When the college was independent, it was accredited by both the National Association of Schools of Art and Design (NASAD) and the Northwest Commission on Colleges and Universities (NWCCU). PNCA was affiliated with the Association of Independent Colleges of Art and Design, the National Association of Independent Colleges and Universities, the Council for Higher Education Accreditation, the Art Resources Consortium Northwest, the Oregon Independent College Association, and the Foundations in Art: Theory and Education.

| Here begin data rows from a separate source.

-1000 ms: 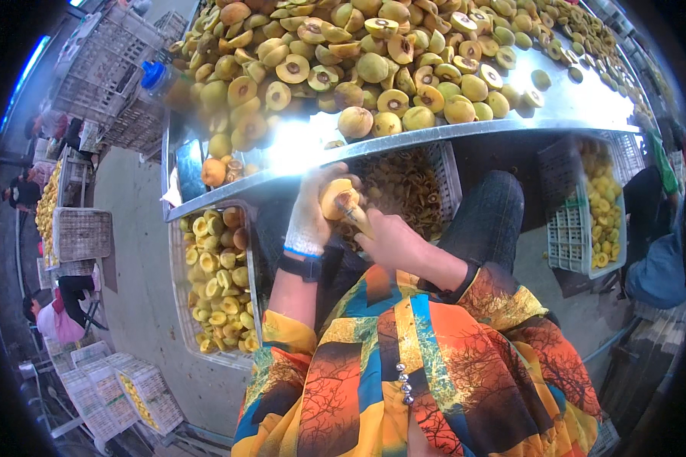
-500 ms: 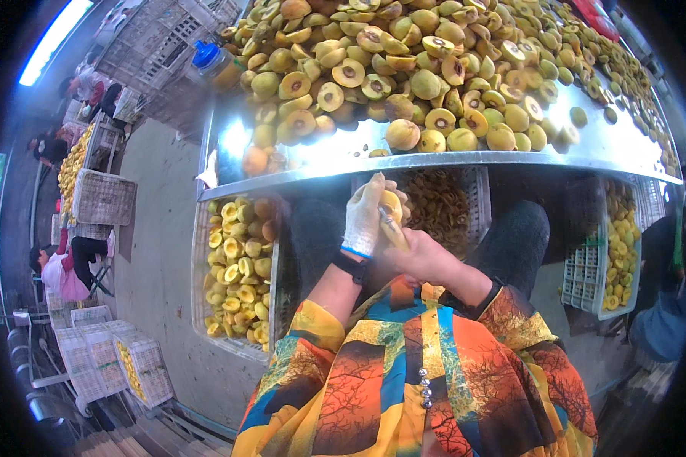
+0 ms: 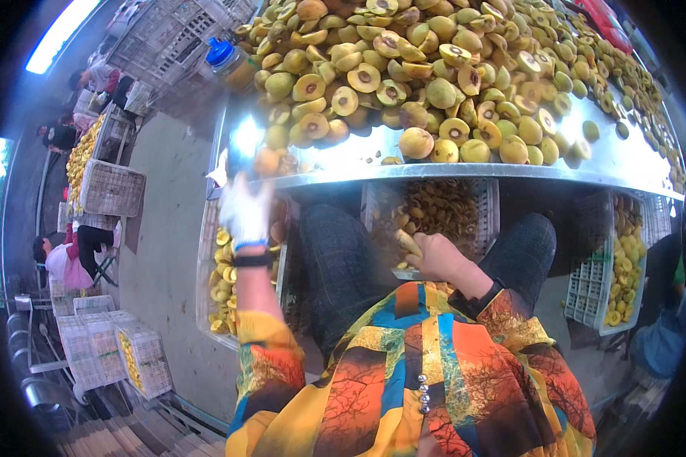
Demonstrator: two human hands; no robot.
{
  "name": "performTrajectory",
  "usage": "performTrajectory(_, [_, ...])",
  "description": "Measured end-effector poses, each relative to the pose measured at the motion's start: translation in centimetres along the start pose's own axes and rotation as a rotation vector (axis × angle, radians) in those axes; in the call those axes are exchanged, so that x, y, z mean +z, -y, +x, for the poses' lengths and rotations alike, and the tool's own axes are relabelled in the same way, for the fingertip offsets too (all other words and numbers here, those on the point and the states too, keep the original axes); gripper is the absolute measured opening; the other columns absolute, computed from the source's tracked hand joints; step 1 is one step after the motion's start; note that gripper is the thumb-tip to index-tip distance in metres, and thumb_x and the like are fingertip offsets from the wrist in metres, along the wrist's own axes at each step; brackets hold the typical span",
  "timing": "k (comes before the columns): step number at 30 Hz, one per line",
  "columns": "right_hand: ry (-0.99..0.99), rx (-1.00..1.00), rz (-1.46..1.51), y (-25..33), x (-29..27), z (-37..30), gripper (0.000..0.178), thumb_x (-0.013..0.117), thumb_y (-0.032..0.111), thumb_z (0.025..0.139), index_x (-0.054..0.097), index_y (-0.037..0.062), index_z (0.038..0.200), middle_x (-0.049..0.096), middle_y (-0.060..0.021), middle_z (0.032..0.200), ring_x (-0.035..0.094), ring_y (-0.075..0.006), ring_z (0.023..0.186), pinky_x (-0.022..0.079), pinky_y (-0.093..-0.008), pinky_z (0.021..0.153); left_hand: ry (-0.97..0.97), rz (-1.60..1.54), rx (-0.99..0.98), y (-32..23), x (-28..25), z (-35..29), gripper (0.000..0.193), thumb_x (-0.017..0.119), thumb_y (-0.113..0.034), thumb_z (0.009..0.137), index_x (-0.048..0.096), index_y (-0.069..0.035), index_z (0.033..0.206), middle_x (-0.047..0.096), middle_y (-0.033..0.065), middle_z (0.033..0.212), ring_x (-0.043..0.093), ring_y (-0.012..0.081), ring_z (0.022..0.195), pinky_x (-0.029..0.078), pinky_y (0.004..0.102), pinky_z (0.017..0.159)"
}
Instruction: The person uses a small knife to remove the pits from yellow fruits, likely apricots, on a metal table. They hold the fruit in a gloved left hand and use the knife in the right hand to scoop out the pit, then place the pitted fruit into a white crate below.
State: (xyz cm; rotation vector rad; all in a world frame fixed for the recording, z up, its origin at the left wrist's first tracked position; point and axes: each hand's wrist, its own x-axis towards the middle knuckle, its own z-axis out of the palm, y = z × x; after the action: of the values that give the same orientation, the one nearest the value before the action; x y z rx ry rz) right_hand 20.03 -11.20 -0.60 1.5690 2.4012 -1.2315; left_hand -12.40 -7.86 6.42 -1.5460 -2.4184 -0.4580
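My left hand (image 3: 245, 213), in a white glove with a blue cuff, is smeared by motion above the left crate (image 3: 204, 293), just below the table's edge. Its fingers are too blurred to read. Pitted yellow peach halves (image 3: 222, 286) fill that crate. Over my lap, my right hand (image 3: 440, 259) is bare and closed around a short wooden-handled tool (image 3: 408, 242) tilted up to the left; its working end is hard to make out. Heaped on the metal table (image 3: 373, 145) are halved peaches (image 3: 363, 77), several with brown pits showing.
Under the table, between my knees, stands a crate (image 3: 492, 217) of brownish pits and scraps. Another crate (image 3: 587, 286) of peaches is at right. A blue-lidded jar (image 3: 232, 65) stands at the table's left end. People (image 3: 68, 263) sit by stacked crates (image 3: 91, 350) far left.
My left hand has left my right hand and swung left over the left crate; the peach piece it held no longer shows. My right hand has shifted slightly right, keeping the tool.
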Motion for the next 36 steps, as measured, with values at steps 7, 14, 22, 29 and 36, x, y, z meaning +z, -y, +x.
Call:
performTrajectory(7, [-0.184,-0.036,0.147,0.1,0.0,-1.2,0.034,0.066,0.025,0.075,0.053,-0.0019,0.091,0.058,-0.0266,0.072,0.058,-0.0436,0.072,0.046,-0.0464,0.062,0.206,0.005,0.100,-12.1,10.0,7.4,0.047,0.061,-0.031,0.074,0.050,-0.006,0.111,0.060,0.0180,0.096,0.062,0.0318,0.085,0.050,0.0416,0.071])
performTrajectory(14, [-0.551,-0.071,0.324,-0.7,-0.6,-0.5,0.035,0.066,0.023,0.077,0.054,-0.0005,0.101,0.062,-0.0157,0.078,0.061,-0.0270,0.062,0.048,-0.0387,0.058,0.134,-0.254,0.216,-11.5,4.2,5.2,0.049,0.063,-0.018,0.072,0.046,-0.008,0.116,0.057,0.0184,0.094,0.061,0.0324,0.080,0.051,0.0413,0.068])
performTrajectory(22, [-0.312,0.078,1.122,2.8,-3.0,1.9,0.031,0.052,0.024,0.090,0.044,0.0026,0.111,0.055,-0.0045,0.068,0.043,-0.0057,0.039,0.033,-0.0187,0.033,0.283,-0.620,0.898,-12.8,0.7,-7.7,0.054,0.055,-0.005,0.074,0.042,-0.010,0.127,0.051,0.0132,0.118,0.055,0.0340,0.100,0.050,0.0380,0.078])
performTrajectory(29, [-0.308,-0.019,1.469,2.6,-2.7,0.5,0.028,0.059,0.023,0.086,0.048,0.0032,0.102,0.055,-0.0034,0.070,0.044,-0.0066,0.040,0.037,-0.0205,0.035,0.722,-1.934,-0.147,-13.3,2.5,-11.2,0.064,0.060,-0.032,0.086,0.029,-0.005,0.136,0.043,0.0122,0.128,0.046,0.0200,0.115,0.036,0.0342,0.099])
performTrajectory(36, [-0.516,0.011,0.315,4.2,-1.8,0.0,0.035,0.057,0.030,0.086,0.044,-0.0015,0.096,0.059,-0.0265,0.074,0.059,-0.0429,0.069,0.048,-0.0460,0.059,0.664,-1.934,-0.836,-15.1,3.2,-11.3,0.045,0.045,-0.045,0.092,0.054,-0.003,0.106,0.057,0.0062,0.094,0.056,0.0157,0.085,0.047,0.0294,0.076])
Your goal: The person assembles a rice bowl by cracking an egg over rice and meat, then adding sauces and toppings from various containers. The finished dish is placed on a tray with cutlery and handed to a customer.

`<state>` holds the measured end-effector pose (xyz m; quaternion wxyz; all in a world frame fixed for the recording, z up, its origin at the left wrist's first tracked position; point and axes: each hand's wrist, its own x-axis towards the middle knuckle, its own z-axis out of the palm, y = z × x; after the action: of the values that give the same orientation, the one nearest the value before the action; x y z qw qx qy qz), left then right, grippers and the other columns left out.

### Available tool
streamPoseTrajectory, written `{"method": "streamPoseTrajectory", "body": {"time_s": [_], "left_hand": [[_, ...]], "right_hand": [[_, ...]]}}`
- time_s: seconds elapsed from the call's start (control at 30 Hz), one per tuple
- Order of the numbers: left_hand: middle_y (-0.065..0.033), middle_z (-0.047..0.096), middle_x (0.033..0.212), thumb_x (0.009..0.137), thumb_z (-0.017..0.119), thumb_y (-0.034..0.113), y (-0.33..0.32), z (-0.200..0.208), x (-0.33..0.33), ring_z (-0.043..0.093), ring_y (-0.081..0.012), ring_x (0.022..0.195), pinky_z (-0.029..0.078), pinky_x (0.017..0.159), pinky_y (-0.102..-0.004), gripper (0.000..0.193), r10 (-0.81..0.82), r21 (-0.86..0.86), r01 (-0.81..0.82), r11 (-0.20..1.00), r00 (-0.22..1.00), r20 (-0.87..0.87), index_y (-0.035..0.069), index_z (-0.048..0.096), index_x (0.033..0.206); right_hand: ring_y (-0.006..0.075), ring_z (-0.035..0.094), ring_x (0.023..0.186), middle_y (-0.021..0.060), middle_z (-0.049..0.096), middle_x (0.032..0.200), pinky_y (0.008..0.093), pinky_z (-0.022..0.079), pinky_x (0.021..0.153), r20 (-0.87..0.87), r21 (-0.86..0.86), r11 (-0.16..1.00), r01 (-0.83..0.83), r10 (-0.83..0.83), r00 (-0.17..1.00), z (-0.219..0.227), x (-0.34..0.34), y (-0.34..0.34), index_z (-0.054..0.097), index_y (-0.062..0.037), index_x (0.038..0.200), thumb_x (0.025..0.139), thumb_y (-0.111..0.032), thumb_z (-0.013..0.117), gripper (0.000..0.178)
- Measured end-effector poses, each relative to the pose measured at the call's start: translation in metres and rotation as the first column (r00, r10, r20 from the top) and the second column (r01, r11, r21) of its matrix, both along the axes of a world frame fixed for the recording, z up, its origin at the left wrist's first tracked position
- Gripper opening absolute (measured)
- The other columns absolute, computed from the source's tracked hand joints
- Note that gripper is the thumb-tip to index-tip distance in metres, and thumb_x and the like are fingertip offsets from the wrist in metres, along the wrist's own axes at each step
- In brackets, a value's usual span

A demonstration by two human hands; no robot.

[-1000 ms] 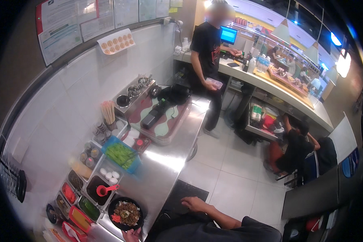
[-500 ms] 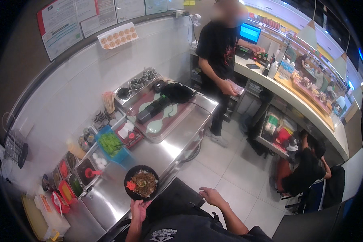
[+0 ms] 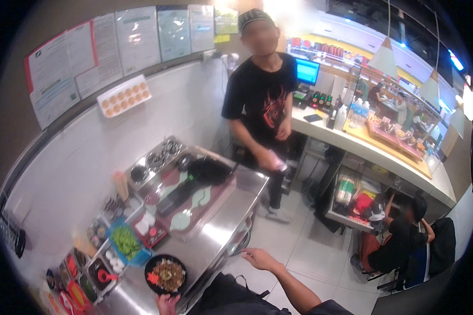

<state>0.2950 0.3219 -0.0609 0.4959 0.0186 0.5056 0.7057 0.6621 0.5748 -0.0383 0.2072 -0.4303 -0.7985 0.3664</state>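
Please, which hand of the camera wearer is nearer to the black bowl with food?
Left. The left hand holds the black bowl at its near rim; the right hand is farther away, to the right, beyond the edge of the counter.

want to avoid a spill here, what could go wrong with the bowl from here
The round black bowl of topped food might tip if lifted: only the left hand touches it, at the near rim, while the right hand is away from it. It could also knock the blue rectangular plastic container, which is close by.
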Motion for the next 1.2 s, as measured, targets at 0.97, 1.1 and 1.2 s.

===Programs and degrees===
PNCA offers 11 Bachelor of Fine Arts programs and 8 graduate programs. The graduate school also offers a post-baccalaureate program. In addition to degrees, the college offers pre-college programs of high school programs, classes, and intensives. PNCA previously provided Community Education in art and design to the local community but this program ended in 2023.

===Students===
In 2024, there were 522 undergraduate students and 125 graduate students at PNCA with a 9 to 1 student to faculty ratio. The continuing education program at that time served approximately 1,450 students part-time each year.

===Faculty===
PNCA employs 121 faculty members (some full- and more primarily part-time/adjunct labor). Most faculty are working artists and designers, many showing both nationally and internationally.

Notable faculty include:

- Director of the Hallie Ford School of Graduate Studies and Founding Chair of MFA in Visual Studies Program MK Guth who was curated into the 2008 Whitney Biennial.
- Monica Drake, award-winning author, designed and launched the BFA in Writing; initiated and launched the Native Voices Speaker Series, funded primarily by the Native Arts and Cultures Foundation.
- Kristan Kennedy, award-winning artist and Artistic Director and Curator of Visual Art at the Portland Institute for Contemporary Art (PICA) who also oversees the Precipice Fund, a grant for artist-run organizations and collaborative projects in Portland, Oregon, as part of the Andy Warhol Foundation for the Visual Arts’ Regional Regranting Program.